#### Task brief
Go through the material and tally the lines containing the string "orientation". Give the total alone.

###

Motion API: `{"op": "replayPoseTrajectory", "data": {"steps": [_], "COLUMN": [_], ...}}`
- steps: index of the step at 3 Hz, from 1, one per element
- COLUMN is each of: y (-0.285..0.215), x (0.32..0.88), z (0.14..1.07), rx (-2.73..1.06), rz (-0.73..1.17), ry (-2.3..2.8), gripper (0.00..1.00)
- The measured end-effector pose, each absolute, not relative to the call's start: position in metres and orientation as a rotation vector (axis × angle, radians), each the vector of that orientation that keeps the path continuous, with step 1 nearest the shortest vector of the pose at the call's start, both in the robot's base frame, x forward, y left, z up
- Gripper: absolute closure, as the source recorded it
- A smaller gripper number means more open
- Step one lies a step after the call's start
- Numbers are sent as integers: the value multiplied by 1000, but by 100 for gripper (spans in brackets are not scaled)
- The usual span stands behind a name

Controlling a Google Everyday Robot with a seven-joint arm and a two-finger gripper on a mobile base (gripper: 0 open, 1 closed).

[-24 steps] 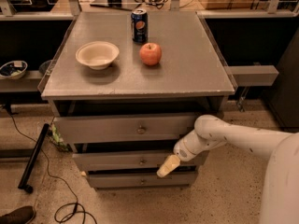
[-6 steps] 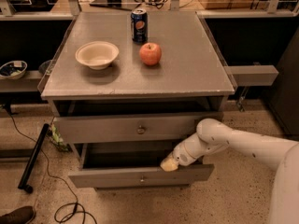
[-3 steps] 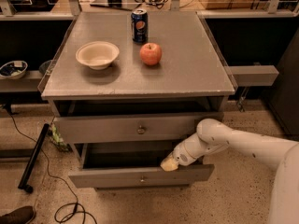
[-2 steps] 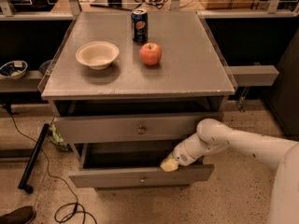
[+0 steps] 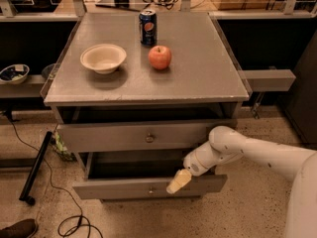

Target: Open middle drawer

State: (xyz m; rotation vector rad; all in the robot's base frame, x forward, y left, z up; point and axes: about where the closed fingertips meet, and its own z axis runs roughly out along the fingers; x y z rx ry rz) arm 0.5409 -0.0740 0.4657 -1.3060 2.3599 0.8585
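Camera view: gripper at mid drawer

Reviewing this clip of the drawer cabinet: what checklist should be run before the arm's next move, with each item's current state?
1. Middle drawer pulled out: ok, its front stands well forward with a dark cavity behind it.
2. Gripper placement: ok, at the middle drawer's front top edge, right of its knob.
3. Gripper actually touching the front: cannot tell.
4. Top drawer left alone: ok, its front sits back under the tabletop.
5. Things on top steady: ok, the bowl, apple and can stand away from the front edge, the can upright.
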Motion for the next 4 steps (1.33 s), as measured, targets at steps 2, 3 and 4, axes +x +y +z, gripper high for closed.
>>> {"op": "replayPoseTrajectory", "data": {"steps": [2, 3, 4], "y": [-91, -91, -91], "x": [511, 511, 511], "z": [456, 456, 456], "rx": [-1264, -1264, -1264], "rz": [933, 933, 933], "ry": [2389, 2389, 2389], "gripper": [0, 0, 19]}}
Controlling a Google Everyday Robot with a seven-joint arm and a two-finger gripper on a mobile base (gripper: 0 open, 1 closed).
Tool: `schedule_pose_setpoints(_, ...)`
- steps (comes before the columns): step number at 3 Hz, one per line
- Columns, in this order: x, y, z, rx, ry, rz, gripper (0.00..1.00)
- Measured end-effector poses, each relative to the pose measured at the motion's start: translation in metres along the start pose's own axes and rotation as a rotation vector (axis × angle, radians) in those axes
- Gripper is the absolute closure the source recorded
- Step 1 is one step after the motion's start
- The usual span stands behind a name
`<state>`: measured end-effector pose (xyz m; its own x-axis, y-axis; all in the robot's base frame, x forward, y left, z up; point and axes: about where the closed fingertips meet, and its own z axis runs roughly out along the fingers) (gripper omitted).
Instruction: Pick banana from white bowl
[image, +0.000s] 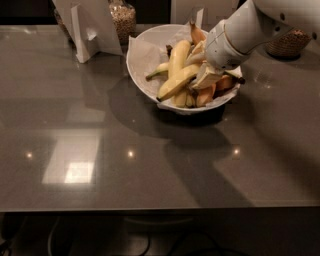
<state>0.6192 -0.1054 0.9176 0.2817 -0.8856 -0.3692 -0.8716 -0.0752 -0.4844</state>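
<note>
Risk: bowl drag, wrong fruit

Counter (150, 165) looks glossy, so the white bowl (159, 32) could slide or tip if the lift snags. Gripper (206, 77) sits low in the bowl's right side, on the pile; can't tell whether it's closed on anything. Banana (176, 85) lies diagonally mid-bowl, touching the orange-brown bananas (216, 87), so neighbours may come up too.
</note>
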Motion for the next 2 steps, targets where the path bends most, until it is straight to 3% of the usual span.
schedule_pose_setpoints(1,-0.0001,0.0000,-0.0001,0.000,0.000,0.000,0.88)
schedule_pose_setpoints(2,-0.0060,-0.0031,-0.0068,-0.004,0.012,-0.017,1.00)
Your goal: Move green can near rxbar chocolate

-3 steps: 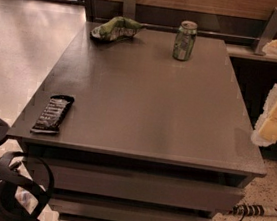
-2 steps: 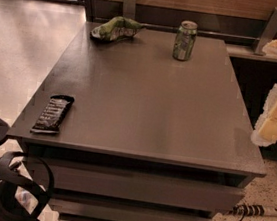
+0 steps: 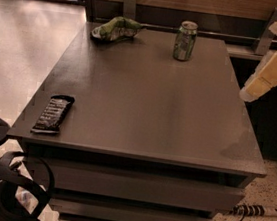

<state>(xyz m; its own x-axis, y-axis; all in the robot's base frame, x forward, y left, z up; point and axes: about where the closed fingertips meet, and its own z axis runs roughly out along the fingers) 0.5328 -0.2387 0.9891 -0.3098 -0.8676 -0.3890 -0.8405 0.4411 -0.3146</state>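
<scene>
The green can [image 3: 185, 40] stands upright at the far edge of the dark table [image 3: 149, 109], right of centre. The rxbar chocolate [image 3: 53, 113], a flat black bar, lies at the table's front left corner. My gripper [image 3: 271, 73] shows as a pale cream and white shape at the right edge of the camera view. It hangs beside the table's right side, well to the right of the can and touching nothing.
A green-and-white snack bag [image 3: 115, 28] lies at the far left of the table. A black headset [image 3: 10, 187] sits on the floor at the front left. A cable [image 3: 246, 216] lies on the floor at the front right.
My gripper has risen and shifted a little to the left, toward the table's right edge. The can, bar and bag have not moved.
</scene>
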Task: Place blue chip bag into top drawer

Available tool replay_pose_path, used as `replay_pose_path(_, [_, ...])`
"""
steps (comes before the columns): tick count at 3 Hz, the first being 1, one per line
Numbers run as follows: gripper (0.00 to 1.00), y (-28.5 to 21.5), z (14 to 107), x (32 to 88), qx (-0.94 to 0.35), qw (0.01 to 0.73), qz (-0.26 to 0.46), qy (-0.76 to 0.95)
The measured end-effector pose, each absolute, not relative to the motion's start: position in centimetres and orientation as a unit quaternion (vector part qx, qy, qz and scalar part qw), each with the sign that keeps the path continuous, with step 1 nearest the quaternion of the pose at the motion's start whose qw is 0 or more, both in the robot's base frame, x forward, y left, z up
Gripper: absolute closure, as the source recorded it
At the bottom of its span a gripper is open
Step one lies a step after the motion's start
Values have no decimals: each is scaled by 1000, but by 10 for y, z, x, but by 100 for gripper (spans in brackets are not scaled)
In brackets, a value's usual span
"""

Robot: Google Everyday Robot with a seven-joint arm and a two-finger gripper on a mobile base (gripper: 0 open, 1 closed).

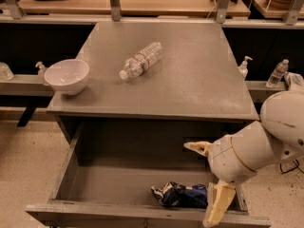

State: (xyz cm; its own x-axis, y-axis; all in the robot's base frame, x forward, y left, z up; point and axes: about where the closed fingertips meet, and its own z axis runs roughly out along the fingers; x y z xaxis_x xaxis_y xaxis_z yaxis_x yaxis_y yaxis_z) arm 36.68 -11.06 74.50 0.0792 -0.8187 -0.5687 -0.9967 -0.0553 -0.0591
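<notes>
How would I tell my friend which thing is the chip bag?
Find the grey table, then look down into its open top drawer. At the drawer's front right, next to the robot's open gripper, lies the blue chip bag. It is crumpled dark blue foil, unlike the clear water bottle and white bowl up on the tabletop.

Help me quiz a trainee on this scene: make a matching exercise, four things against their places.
1 blue chip bag; 2 water bottle; 3 white bowl; 4 gripper.
A left edge of the table; B open, above the right side of the top drawer; C drawer floor, near front; D lying on its side, mid-table.
Pairs: 1-C; 2-D; 3-A; 4-B.
</notes>
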Motion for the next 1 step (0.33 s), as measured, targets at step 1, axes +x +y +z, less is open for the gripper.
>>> replay_pose_path(1, [0, -111, 745, 367, -699, 226, 197, 649])
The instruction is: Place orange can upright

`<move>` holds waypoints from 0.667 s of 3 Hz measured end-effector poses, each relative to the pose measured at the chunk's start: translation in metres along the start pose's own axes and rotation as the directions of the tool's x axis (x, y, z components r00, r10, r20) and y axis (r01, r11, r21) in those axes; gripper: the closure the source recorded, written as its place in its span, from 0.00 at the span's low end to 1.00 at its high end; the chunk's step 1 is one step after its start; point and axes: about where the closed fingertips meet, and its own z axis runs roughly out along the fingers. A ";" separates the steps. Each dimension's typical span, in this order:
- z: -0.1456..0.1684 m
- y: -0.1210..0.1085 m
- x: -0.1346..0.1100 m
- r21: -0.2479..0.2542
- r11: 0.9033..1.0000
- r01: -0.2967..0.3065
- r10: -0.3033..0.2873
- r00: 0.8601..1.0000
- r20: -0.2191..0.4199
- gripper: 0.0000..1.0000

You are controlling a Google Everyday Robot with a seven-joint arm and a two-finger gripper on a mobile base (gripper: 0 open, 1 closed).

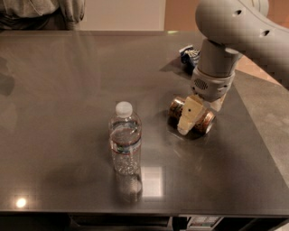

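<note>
Gripper (197, 119) clamped on orange can (176, 109) lying sideways, upright water bottle (125, 142) holding water

The bottle (125, 144) stands upright on the table (58, 94), toward its near edge. The can (176, 109) lies on its side to the right of the bottle and a little behind it, apart from it. The gripper (198, 118) hangs over the can, right of the bottle. A snack bag (189, 54) lies farther behind and right of the bottle. A person (40, 11) stands beyond the table's far edge, behind and left of the bottle.
</note>
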 end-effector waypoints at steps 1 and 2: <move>0.000 0.005 0.006 0.018 1.000 0.009 -0.009 1.000 0.005 0.40; -0.006 0.004 0.013 0.046 0.999 -0.012 0.013 1.000 -0.019 0.64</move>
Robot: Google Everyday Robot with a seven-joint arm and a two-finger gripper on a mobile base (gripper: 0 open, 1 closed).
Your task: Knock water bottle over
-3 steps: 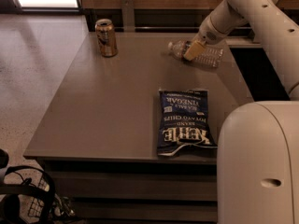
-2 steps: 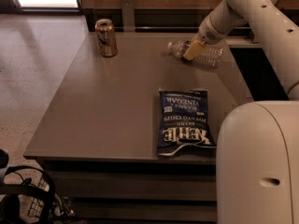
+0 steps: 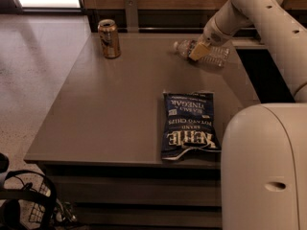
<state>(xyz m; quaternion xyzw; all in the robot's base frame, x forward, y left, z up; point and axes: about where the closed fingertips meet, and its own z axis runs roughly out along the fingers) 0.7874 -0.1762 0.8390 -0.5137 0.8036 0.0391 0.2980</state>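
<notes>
The water bottle (image 3: 211, 53), clear ribbed plastic, lies on its side near the far right edge of the grey table (image 3: 120, 104), its cap end pointing left. My gripper (image 3: 198, 51) sits over the bottle's middle, right against it, at the end of the white arm that reaches in from the upper right. The bottle's label is hidden behind the gripper.
A bronze-and-white drink can (image 3: 109, 38) stands upright at the far left of the table. A dark blue chips bag (image 3: 189, 124) lies flat at the front right. The robot's white body (image 3: 265, 166) fills the lower right. A black wire basket (image 3: 29, 207) sits on the floor at lower left.
</notes>
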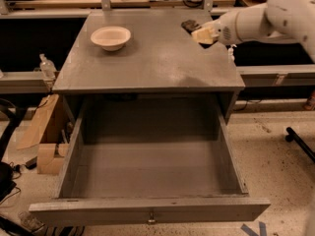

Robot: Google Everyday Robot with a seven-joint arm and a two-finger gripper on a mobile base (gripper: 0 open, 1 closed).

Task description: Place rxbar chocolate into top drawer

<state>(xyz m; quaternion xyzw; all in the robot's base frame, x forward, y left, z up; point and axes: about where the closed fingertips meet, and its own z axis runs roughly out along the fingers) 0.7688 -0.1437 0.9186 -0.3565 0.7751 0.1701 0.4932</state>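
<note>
Camera view looks down on a grey cabinet point(147, 65) with its top drawer point(147, 209) pulled fully out toward the viewer; the drawer's inside shows only bare grey floor and walls, and a small metal knob point(151, 219) sits at the middle of the front panel; on the cabinet's top, at the far left, a cream bowl point(110, 36) stands upright, well apart from everything else; at the far right corner of the same top lies the rxbar chocolate point(189, 24) - only a short dark stretch of it shows, poking out up and to the left of the gripper point(199, 32); its long axis seems to run on a slant, from the far left toward the near right, with the near end hidden behind the gripper's pale tip; the gripper reaches in from the right on a white arm point(256, 18), low over the corner and touching the bar; whether it is clasping the bar or merely resting against it cannot be told - nor whether the bar is off the surface; on the floor to the left leans a cardboard box point(39, 124).
</note>
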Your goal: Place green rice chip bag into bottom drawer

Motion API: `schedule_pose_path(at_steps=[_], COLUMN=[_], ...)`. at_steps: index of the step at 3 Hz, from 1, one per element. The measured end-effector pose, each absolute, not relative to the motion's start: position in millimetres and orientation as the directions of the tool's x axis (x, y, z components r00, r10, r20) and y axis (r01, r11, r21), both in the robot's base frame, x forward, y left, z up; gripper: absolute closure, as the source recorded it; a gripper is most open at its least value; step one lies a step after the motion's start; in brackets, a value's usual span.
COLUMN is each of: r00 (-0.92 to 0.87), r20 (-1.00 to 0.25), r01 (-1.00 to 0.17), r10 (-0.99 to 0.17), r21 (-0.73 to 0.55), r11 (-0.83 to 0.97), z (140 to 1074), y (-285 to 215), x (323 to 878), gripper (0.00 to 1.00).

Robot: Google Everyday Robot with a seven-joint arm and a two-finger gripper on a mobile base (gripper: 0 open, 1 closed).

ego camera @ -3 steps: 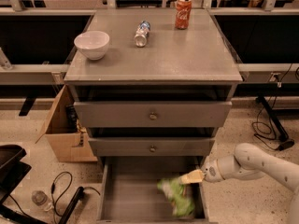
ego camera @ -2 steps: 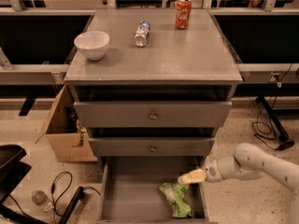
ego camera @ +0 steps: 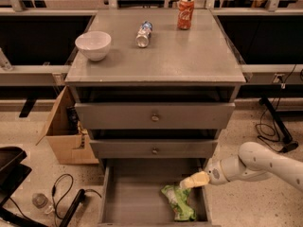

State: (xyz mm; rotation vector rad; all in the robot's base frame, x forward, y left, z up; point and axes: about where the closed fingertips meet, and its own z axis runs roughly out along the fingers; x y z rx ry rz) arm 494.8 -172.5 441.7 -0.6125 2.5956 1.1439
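The green rice chip bag point(ego camera: 178, 200) lies crumpled on the floor of the open bottom drawer point(ego camera: 132, 197), at its right side near the front. My gripper point(ego camera: 193, 180) hangs over the drawer's right part, just above the bag's far end, on a white arm coming in from the right. The bag rests on the drawer floor below the gripper.
On the cabinet top point(ego camera: 189, 56) stand a white bowl point(ego camera: 93, 45), a lying plastic bottle point(ego camera: 143, 33) and a red soda can point(ego camera: 185, 13). The two upper drawers point(ego camera: 155, 116) are closed. A cardboard box point(ego camera: 64, 131) sits left of the cabinet, cables and a bottle point(ego camera: 40, 201) on the floor.
The bag has dropped from just under the gripper and settled on the drawer floor. The gripper has barely moved.
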Motion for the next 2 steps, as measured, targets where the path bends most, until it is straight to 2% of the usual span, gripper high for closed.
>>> schedule_pose_path(at_steps=[1, 2], r00=[-0.867, -0.862], r20=[-0.383, -0.398], r01=[-0.485, -0.477], r10=[-0.318, -0.313], r21=[0.506, 0.428], r11=[0.713, 0.768], z=[498, 541], y=[-169, -169], x=[457, 404], gripper=[0.0, 0.0])
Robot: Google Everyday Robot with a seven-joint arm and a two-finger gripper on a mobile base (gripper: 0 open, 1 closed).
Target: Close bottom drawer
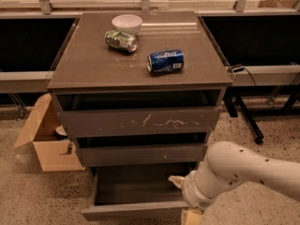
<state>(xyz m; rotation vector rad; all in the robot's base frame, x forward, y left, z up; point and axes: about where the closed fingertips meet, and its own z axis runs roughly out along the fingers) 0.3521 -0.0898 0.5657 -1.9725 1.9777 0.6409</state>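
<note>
1. Clearly, we see the bottom drawer (131,211) pulled well out of the cabinet (140,121), its shallow box open.
2. The gripper (179,183) sits at the drawer's right side, over the box (whether it is clenched or released we cannot tell).
3. On the cabinet top we see a white bowl (126,22), a green can (121,40) just beside it, and a blue can (165,61) lying apart.
4. A cardboard box (47,142) stands left.

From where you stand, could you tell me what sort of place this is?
Likely a lab or workshop: drawer cabinet, cardboard box on speckled floor, end effector beside the open bottom drawer.
</note>
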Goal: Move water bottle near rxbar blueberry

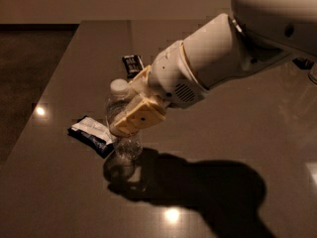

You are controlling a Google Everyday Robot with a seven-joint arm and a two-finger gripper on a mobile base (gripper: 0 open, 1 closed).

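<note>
The water bottle (126,145) is a small clear bottle with a white cap. It stands slightly tilted on the dark table (237,133), left of centre. My gripper (120,119) reaches in from the upper right. Its cream fingers (141,117) are closed around the bottle's upper body. The rxbar blueberry (92,133), dark blue with a whitish panel, lies flat just left of the bottle's base, almost touching it.
A smaller black bar with white markings (131,64) lies behind the gripper, further back on the table. The table's left edge (37,133) runs close to the blue bar. My arm casts a large shadow (208,187) to the right of the bottle.
</note>
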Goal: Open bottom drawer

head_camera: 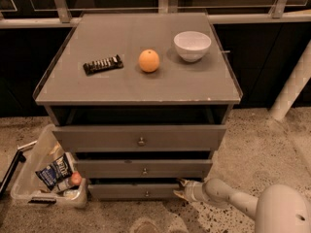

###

#### Solution to the exercise
3